Jon is a 36-year-old white male of British descent with no complaints. He is an executive and recently completed an annual physical exam as required by his employer. Blood collected for screening purposes revealed a random elevated transferrin saturation of 82%.

Past Medical History:

  • No significant past medical history.
  • Denies routine blood donation.

Family History:

  • No significant family history.

Social History:

  • Active and apparently healthy.
  • Single, no children.
  • Denies alcohol use, denies recreational drug use, denies tobacco use.
  • Takes a multivitamin daily but is not sure if it contains iron; enjoys oysters on the half shell and sushi; denies eating red meat or organ meat; denies drinking coffee, teas, or caffeinated beverages.

Physical Exam:

  • Normal.
  • Height: 5'10" Weight: 185 lbs.
  • Vital signs: within normal limits.

After reviewing Jon's medical record, please respond to the questions below with your best possible answers. Response formats vary within the case study. Some questions will be open-ended, requiring you to compare your response to the expert opinion. Other questions will be multiple choice or drop-down choices.

Jon's lab results are
Serum Ferritin 600 ng/mL
Transferrin Saturation (Fasting) 80%
Hemoglobin 14.5
Hematocrit 44%
ALT normal
AST normal

Progress note:

The treatment plan:

  • Quantitative phlebotomy of 500 mL of whole blood per week with careful monitoring of appropriate blood tests.
  • Monitor serum ferritin every 4–8 weeks over the course of phlebotomy treatments. Continue to monitor patient’s health status, hemoglobin, and hematocrit over the course of the phlebotomy treatments.

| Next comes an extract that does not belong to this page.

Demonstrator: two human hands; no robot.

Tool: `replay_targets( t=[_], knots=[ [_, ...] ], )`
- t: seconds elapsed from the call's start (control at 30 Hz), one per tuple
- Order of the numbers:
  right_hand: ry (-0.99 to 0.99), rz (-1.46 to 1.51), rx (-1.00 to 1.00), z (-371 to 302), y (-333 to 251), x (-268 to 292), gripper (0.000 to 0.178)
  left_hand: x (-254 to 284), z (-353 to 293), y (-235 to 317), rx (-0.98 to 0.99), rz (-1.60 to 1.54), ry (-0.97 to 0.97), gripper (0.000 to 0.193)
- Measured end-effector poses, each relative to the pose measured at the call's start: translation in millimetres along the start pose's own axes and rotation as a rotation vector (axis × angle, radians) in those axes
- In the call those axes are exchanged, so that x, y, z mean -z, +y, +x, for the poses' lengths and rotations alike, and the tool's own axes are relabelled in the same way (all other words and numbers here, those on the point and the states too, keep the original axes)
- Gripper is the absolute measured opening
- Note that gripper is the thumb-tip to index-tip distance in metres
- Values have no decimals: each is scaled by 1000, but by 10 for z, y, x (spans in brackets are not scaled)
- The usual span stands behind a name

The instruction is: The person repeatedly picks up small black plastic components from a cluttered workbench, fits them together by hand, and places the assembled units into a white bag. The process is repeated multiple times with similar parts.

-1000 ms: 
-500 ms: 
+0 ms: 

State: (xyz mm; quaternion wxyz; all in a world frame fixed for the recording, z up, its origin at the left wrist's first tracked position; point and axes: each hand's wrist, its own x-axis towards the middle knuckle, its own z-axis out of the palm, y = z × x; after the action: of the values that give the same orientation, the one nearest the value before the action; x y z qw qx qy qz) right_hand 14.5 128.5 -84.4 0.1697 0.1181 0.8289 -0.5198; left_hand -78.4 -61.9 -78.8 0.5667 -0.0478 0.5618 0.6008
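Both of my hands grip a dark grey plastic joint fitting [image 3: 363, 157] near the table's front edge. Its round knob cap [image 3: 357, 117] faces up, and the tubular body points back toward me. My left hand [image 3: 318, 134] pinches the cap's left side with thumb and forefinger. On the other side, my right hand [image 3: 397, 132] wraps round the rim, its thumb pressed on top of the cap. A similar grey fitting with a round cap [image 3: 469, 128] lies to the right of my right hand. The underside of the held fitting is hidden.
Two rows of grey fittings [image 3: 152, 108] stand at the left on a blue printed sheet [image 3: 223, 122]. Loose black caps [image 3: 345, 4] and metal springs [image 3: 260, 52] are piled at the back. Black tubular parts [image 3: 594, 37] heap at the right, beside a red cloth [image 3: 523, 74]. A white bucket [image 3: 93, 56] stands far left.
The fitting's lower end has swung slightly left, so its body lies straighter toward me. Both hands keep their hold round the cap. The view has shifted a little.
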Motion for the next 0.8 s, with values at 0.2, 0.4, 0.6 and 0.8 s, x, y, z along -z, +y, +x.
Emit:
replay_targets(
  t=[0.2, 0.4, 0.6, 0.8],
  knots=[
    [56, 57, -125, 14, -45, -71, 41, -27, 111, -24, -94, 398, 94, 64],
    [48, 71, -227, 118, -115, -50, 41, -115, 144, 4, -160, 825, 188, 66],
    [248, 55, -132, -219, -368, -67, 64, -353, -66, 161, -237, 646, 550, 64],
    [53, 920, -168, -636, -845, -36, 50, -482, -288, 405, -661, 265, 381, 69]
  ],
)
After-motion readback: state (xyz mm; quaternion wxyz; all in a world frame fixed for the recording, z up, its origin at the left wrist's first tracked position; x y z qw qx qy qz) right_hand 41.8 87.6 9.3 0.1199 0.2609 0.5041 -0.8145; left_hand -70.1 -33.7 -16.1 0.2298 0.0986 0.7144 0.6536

Your discussion with the patient includes:

  • Pre- and post-phlebotomy care.
  • Family-based detection for siblings and parents and the importance of urging them to undergo biochemical testing.
  • Options for genetic testing.
  • Based on his social history, dietary modifications as an adjunct to phlebotomy treatment. In particular, clarify that he should eliminate iron supplements and multivitamins containing iron, and consumption of raw shellfish.

After reviewing Jon’s medical record and most recent progress note, please respond to the questions below with your best possible answers. Response formats vary within the case study. Some questions will be open-ended, requiring you to compare your response to the expert opinion. Other questions will be multiple choice or drop-down choices.
 

Follow-up office visit:

Jon has undergone phlebotomy treatments of 500 mL of whole blood weekly for approximately 5 months. His serum ferritin level is now 48 ng/mL. He has no complaints related to phlebotomy treatment.

Question 1:
The most appropriate lab test to order to monitor Jon's iron status and manage his phlebotomy treatments over the course of his life is .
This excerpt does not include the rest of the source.